The blue eyes met his. She gave her little secret smile.
“No. Pearce was always terrified when she had to act as patient She hated it She never said anything, but anyone could see what she was feeling. Swallowing that tube must have been particularly bad for her. She told me once that she couldn’t bear the thought of a throat examination or operation. She’d had her tonsils out as a child and the surgeon—or it may have been a nurse—was rough with her and hurt her badly. Anyway, it had been a horrible experience and had left her with this phobia about her throat Of course, she could have explained to Sister Gearing and one of us would have taken her place.
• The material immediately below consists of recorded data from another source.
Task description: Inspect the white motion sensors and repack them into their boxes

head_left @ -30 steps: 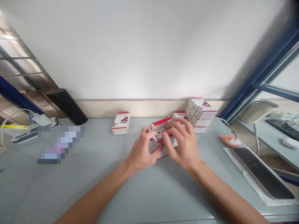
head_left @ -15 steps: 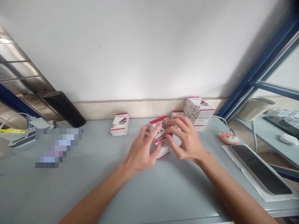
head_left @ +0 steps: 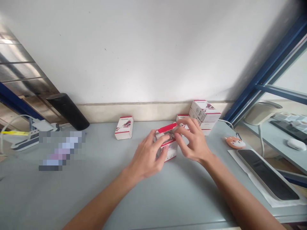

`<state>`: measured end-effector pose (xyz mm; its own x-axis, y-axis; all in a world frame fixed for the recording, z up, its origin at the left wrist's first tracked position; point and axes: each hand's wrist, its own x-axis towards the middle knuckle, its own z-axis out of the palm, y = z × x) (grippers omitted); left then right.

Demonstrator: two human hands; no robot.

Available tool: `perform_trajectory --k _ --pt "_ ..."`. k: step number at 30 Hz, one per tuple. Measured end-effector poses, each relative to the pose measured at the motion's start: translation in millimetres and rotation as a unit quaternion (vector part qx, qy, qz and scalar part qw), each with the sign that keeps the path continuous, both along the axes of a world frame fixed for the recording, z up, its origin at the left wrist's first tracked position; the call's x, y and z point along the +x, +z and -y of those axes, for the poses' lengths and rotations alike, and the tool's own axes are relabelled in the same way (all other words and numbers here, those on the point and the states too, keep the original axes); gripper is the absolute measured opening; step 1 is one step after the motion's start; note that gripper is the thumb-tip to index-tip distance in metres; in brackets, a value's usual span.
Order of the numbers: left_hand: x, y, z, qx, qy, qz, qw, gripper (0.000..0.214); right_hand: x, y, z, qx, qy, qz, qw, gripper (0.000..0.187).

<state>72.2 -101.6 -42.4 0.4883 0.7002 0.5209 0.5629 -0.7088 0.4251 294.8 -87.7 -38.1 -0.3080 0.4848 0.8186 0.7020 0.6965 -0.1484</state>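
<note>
The background is taken up by a white wall, below which a grey desk is spread. At the right of the desk, a dark-faced slab is laid on a white sheet. A black cylinder is seen at the far left, near a power strip. White-and-red boxes are stacked near the wall, right of centre. The open box is held between the two hands, in front of the stack and to its left; whether its base is touching the desk cannot be told. By the left hand it is gripped, the thumb pressed to its front and the index finger put into the open top. The fingers of the right hand are curled at the top's right edge; whether anything is pinched there cannot be told. A closed box is set well to the left, and an orange animal-faced case is placed near the slab.
</note>
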Motion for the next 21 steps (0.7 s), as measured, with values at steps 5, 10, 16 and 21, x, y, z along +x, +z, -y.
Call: perform_trajectory --k 5,10,16,21 --pt "-2.9 -12.0 -6.5 -0.059 -0.033 0.044 0.997 0.042 -5.7 -3.2 0.2 -0.066 0.03 -0.148 0.986 0.013" --pt "-3.4 -27.0 -17.3 -0.101 -0.035 0.179 0.978 0.063 -14.6 -8.6 -1.4 -0.236 0.106 -0.289 0.922 0.01" --pt "-6.6 -25.2 -23.4 -0.118 -0.023 0.171 0.978 0.053 -22.9 -7.1 3.8 -0.265 0.141 -0.234 0.925 0.011" --pt "-5.1 -16.5 -16.1 -0.076 -0.062 0.124 0.987 0.036 -22.9 -6.8 3.1 -0.255 0.149 -0.308 0.904 0.014"
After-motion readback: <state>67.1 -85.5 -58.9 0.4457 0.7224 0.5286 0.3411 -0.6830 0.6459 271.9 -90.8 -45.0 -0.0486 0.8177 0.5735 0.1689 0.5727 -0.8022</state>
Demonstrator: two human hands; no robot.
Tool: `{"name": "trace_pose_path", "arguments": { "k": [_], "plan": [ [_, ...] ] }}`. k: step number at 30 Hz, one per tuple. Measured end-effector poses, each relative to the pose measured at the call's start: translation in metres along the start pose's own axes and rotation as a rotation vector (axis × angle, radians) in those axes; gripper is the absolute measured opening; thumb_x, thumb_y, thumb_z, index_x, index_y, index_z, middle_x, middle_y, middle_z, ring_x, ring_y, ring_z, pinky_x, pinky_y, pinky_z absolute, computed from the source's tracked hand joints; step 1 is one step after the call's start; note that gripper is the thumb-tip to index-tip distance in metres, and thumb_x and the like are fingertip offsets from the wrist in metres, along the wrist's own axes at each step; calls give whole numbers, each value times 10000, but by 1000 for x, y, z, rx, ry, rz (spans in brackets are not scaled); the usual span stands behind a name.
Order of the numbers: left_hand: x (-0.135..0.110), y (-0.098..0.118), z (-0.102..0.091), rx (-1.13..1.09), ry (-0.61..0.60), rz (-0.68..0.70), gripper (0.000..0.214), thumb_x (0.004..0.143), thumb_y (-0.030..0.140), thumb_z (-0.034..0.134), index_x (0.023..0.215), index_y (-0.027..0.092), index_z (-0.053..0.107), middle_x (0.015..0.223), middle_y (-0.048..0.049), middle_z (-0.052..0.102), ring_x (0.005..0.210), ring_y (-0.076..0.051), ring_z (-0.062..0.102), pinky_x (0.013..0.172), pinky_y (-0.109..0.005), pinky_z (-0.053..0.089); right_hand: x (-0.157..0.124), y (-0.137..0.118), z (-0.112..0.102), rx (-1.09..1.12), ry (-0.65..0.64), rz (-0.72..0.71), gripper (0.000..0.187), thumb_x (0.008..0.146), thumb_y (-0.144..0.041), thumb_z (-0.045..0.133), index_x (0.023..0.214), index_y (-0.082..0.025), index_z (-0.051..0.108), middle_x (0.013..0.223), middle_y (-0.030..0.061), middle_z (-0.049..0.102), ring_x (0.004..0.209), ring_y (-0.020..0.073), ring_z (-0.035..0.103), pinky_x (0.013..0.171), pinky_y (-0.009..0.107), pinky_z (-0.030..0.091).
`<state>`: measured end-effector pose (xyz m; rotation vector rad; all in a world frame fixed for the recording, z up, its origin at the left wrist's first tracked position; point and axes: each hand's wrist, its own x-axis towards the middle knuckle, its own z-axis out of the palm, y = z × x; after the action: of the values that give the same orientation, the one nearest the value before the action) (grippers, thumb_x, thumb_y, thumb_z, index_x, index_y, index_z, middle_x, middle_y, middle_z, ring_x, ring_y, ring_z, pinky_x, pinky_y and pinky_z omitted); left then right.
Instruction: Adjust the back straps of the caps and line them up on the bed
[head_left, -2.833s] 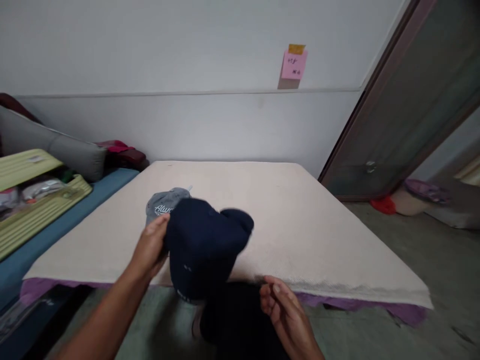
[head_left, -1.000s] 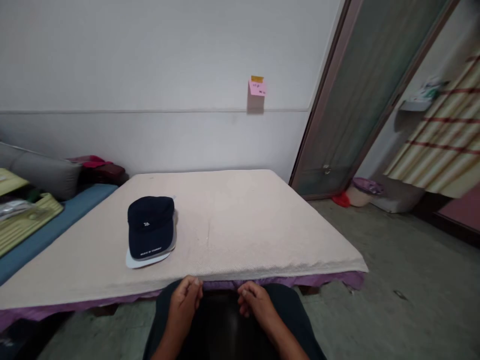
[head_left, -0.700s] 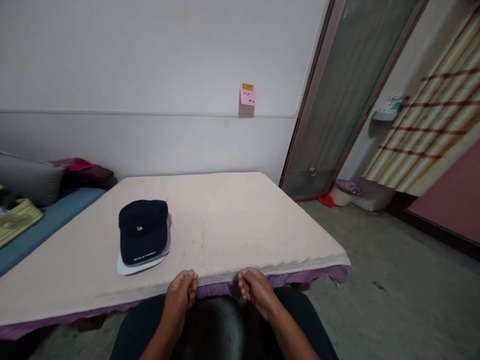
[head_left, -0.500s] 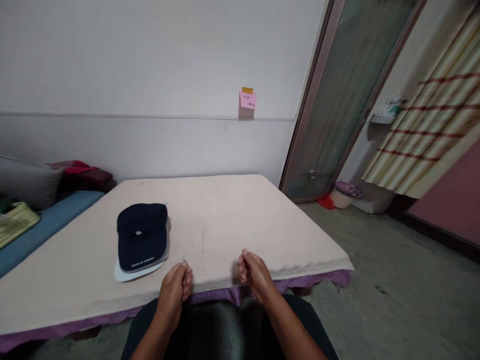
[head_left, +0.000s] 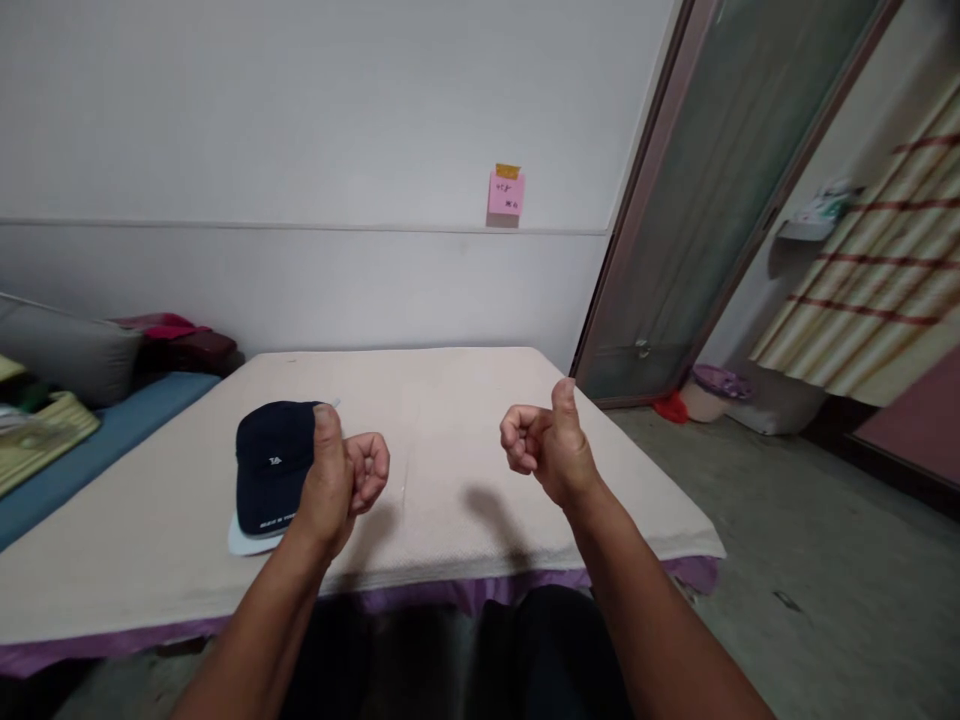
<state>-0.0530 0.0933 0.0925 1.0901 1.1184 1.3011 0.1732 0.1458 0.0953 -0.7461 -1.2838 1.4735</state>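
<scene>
My left hand (head_left: 343, 470) is raised over the cream-covered table (head_left: 450, 420), its fingers curled in and its thumb pointing up. Nothing shows in it. Behind it, partly covered by that hand and wrist, a dark navy cap (head_left: 271, 460) with small white lettering rests on a pale piece (head_left: 251, 543) that peeks out under the brim. My right hand (head_left: 551, 440) is held up over the right part of the table, likewise with curled fingers and a raised thumb, holding nothing. Both hands are apart from the tabletop and cast shadows on it.
A pink note (head_left: 507, 194) is taped to the white wall. Left of the table are a grey cushion (head_left: 71, 345), a blue pad (head_left: 161, 400) and a yellow-green woven basket (head_left: 56, 435). To the right are a sliding door (head_left: 697, 220), a bin (head_left: 709, 395) and a striped curtain (head_left: 862, 260).
Both hands have risen from the table's front edge and moved farther apart, with thumbs now pointing up. My left hand now overlaps the cap in view. The view has shifted slightly.
</scene>
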Motion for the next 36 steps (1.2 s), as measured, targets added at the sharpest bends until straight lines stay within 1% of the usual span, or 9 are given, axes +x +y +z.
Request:
{"name": "trace_pose_path", "arguments": {
  "k": [6, 13, 22, 24, 27, 28, 30, 32, 36],
  "plan": [
    [-5, -9, 1, 17, -21, -7, 788, 703, 826, 96, 498, 179, 495, 325, 45, 272, 323, -58, 159, 391, -229, 83, -7, -8, 2, -13, -31, 8, 810, 720, -841, 156, 530, -149, 532, 415, -19, 372, 343, 54, 243, 389, 222, 147],
    [-10, -8, -2, -2, -19, -8, 782, 700, 830, 116, 498, 179, 500, 323, 42, 287, 315, -59, 164, 387, -229, 77, -9, -17, 9, -19, -54, 23, 819, 705, -852, 145, 520, -151, 526, 410, -20, 379, 337, 48, 232, 390, 224, 130],
    [-9, -11, -7, -5, 3, -24, 753, 731, 803, 126, 503, 183, 486, 320, 44, 287, 316, -58, 150, 381, -220, 70, -7, -2, 10, -21, -31, 52, 796, 708, -846, 167, 518, -156, 516, 389, -36, 356, 329, 51, 235, 388, 225, 150],
    [-8, -15, -8, 11, 30, -31, 680, 770, 758, 209, 506, 188, 470, 327, 53, 277, 327, -64, 162, 381, -218, 86, -4, 6, 9, -29, -38, 78, 771, 731, -823, 179, 521, -160, 512, 392, -37, 362, 327, 53, 245, 383, 223, 157],
    [-4, -31, -15, 111, 148, -13, 491, 806, 607, 409, 516, 211, 407, 367, 68, 274, 343, -77, 208, 386, -219, 122, 3, 32, 4, -154, -33, 95, 637, 801, -699, 306, 563, -158, 542, 426, -31, 418, 348, 62, 311, 387, 215, 219],
    [-2, -41, -21, 182, 200, 7, 449, 810, 562, 432, 524, 217, 394, 383, 67, 288, 349, -85, 233, 389, -222, 141, 6, 46, 2, -237, -19, 94, 533, 817, -606, 389, 597, -153, 567, 457, -23, 462, 372, 66, 357, 401, 211, 256],
    [1, -65, -36, 408, 301, 67, 423, 834, 527, 378, 540, 223, 411, 412, 48, 345, 371, -112, 303, 403, -238, 205, 11, 79, -5, -365, 44, 136, 281, 745, -401, 533, 606, -159, 570, 473, -27, 500, 385, 76, 405, 409, 209, 290],
    [-1, -92, -57, 510, 353, 92, 399, 824, 481, 399, 525, 220, 438, 451, 23, 408, 436, -141, 382, 461, -258, 280, 11, 117, -13, -386, 101, 168, 114, 668, -271, 529, 631, -168, 562, 472, -37, 505, 385, 85, 419, 401, 206, 284],
    [-23, -144, -105, 636, 421, 98, 270, 769, 406, 463, 564, 231, 486, 539, 1, 505, 561, -195, 477, 570, -289, 352, 2, 184, -35, -411, 242, 231, 64, 587, -216, 441, 572, -191, 498, 426, -50, 461, 375, 89, 399, 412, 212, 295]
  ]
}}
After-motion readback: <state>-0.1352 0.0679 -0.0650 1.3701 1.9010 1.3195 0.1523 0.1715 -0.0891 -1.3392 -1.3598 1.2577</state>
She didn’t have to act the patient. No one was forcing her. But I suppose Pearce thought it was her duty to go through with it She was a great one for duty.”
So anyone present could have seen what Pearce was feeling. But in fact, only two of them had seen. And one of them had been this apparently insensitive young woman.
Dalgliesh was intrigued, but not particularly surprised, that Nurse Pearce should have chosen to confide in Julia Pardoe. He had met it before, this perverse attraction which the pretty and popular often held for the plain and despised. Sometimes it was even reciprocated; an odd mutual fascination which, he suspected, formed the basis of many friendships and marriages that the world found inexplicable. But if Heather Pearce had been making a pathetic bid for friendship or sympathy by a recital of childhood woes she had been unlucky. Julia Pardoe respected strength, not weakness. She would be impervious to a plea for pity. And yet—who knew?—Pearce might have got something from her. Not friendship, or sympathy, or pity even; but a modicum of understanding.